● **Problem requirements**
Search the data for the string "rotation" and copy each line in which it appears.

┌────────

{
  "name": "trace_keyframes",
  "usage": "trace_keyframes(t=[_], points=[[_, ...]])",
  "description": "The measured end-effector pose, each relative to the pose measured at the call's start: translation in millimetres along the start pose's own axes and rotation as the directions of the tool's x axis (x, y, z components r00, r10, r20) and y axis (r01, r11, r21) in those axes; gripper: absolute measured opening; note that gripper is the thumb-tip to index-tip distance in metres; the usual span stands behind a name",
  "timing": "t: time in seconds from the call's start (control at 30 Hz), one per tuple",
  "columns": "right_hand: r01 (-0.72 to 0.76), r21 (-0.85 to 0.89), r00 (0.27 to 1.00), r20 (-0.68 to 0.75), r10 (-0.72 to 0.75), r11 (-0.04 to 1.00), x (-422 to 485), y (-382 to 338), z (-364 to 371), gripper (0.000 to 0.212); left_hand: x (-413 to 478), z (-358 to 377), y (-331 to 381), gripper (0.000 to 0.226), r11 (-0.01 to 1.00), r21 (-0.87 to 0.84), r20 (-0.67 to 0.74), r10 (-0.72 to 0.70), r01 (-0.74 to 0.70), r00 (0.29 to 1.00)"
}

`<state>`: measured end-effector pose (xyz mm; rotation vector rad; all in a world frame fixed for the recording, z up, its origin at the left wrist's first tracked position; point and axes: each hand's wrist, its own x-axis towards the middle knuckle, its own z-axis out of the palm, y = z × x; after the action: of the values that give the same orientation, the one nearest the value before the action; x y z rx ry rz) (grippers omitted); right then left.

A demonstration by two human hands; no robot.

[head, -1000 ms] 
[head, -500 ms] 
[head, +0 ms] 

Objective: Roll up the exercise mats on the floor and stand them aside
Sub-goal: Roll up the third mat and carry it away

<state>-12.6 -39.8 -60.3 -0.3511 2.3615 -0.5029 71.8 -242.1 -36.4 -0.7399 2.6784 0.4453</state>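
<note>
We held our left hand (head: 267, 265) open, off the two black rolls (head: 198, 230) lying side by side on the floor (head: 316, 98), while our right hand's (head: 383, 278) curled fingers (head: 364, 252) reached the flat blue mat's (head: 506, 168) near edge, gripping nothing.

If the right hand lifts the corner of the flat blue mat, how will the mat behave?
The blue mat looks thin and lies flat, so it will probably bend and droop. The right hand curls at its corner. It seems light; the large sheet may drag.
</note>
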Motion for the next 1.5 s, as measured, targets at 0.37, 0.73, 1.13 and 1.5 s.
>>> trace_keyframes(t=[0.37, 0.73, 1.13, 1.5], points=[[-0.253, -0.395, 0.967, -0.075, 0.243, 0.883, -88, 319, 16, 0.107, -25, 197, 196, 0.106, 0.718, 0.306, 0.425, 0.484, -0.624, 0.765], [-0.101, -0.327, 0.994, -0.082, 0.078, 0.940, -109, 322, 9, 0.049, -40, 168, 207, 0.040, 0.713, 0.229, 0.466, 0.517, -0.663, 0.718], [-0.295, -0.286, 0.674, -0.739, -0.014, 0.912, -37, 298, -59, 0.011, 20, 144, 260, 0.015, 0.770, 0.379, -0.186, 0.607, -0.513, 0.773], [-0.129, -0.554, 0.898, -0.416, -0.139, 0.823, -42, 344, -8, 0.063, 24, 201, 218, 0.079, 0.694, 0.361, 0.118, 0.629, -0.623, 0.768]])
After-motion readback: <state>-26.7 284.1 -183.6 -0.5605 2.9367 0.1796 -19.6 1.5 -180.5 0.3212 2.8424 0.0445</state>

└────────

● **Exercise output**
  "description": "The measured end-effector pose, each relative to the pose measured at the call's start: translation in millimetres along the start pose's own axes and rotation as the directions of the tool's x axis (x, y, z components r00, r10, r20) and y axis (r01, r11, r21) in those axes; gripper: absolute measured opening; note that gripper is the thumb-tip to index-tip distance in metres; the usual span stands behind a name",
`<state>`: measured end-effector pose (xyz mm; rotation vector rad; all in a world frame fixed for the recording, z up, its origin at the left wrist's first tracked position; point and axes: each hand's wrist, its own x-axis towards the middle knuckle, its own z-axis out of the palm, y = z × x; after the action: of the values that give the same orientation, the one nearest the value before the action; x y z rx ry rz) (grippers omitted); right then left.

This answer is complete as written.